請求項１に記載の変異型ＣｐＸＩをコードする変異型ＣｐＸＩ遺伝子。
請求項２に記載の変異型ＣｐＸＩ遺伝子であって、
（ｂ１）配列番号１２に示される塩基配列において、コードするアミノ酸配列中の第６３番目のスレオニンがイソロイシン、ロイシン、グリシン、または、ヒスチジンに置換され、及び／又は第１６２番目のバリンがアラニンに置換される変異に対応するコドン変異を有する塩基配列；あるいは
（ｂ２）上記（ｂ１）の塩基配列と相補的な塩基配列とストリンジェントな条件でハイブリダイズする塩基配列、
を含む、変異型ＣｐＸＩ遺伝子。
請求項２又は３に記載の変異型ＣｐＸＩ遺伝子により形質転換された酵母であって、親酵母と比較して高いキシロース代謝能を有する形質転換酵母。

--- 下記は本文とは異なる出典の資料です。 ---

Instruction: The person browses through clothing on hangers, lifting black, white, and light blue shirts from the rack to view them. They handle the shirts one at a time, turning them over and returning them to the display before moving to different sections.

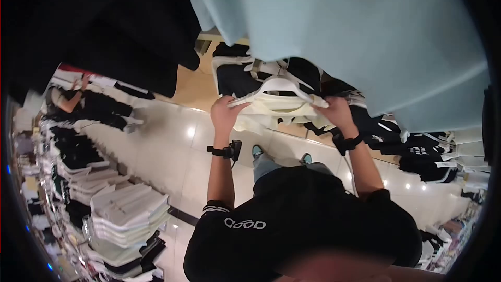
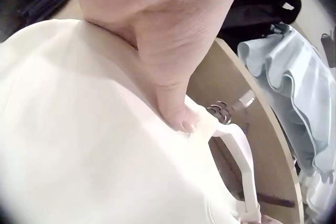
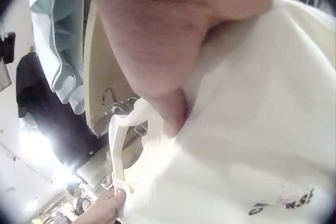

前記酵母が、サッカロマイセス属（Saccharomyces）、クルイベロマイセス属（Kluyveromyces）、カンジダ属（Candida）、ピキア属（Pichia）、シゾサッカロマイセス属（Schizosaccharomyces）、及びハンセヌラ属（Hansenula）からなる群から選択される酵母である、請求項４に記載の形質転換酵母。
前記酵母がサッカロマイセス属（Saccharomyces）酵母である、請求項４に記載の形質転換酵母。
キシロース存在下において、請求項４〜６のいずれかに１項に記載の形質転換酵母を用いたエタノール生産方法。